2021/12/27

残された謎を検証

攻撃に至るまでの出来事を含め、これらの疑問に対して少なくともいくつかは答えがあると、考古学者たちは考えている。

要塞の壁が建設されたのは紀元400年ごろ。当時、ローマの力は弱まっていた。ローマとの交流で裕福になったこの地域はその影響を受けていたはずだ。

ローマがエーランド島に物資や仕事を提供できなくなってくると、社会の構造が変化し始めた。476年に西ローマ帝国は滅び、旧ローマ世界には不安が広がった。民族移動時代と呼ばれるこの時代には、近隣の集団同士で多くの争いが起きた。

サンドビーボルグ遺跡のハウス40にあった、さやから発見された銀メッキのペンダント。ローマとの交易やローマ軍への従軍によってエーランド島のエリートたちは豊かになった(DANIEL LINDSKOG)

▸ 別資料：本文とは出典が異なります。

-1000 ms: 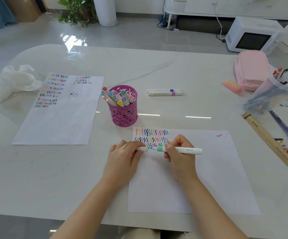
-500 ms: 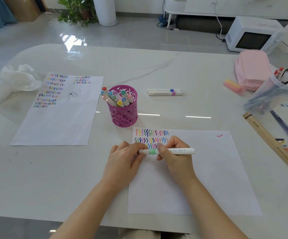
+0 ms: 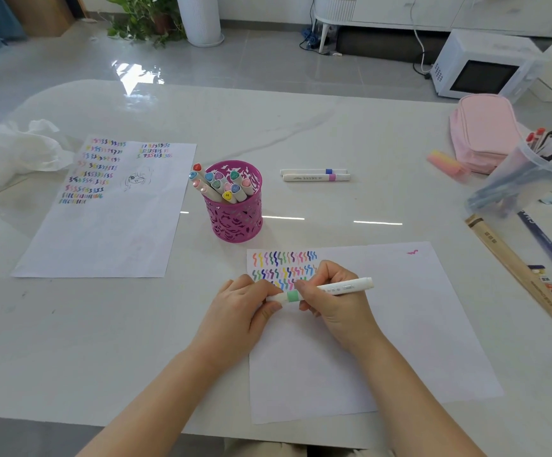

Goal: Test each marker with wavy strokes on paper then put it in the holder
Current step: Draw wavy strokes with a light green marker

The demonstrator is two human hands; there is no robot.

スウェーデン、カルマルにあるリンネ大学のクララ・アルフスドッター氏は、サンドビーボルグで集められたすべての証拠を検証した。「犯人たちは留まって戦利品を探すことにはあまり興味がなかったようだ」と学術誌『European Journal of Archaeology』で述べている。彼らの動機はおそらく、復讐(ふくしゅう)だったという。「過去の不正義に対する悪感情、およびサンドビーボルグを脅威とみなしたことに基づく」復讐だ。究極的には、虐殺の動機は、「おそらく、この地域における権力と支配力を獲得するため」だったという。

襲撃者たちは間違いなく、サンドビーボルグを全滅させるという目的を果たし、その日、全ての集落が消滅した。死体の処理も行われなかったため、サンドビーボルグには呪われた場所という印象が付きまとい、トレジャーハンターたちを遠ざけてきたのかもしれない。そして、この地が手付かずであることは、考古学者にとっては、鉄器時代の恐ろしい暴力の瞬間が完璧に保存されているという恩恵をもたらしている。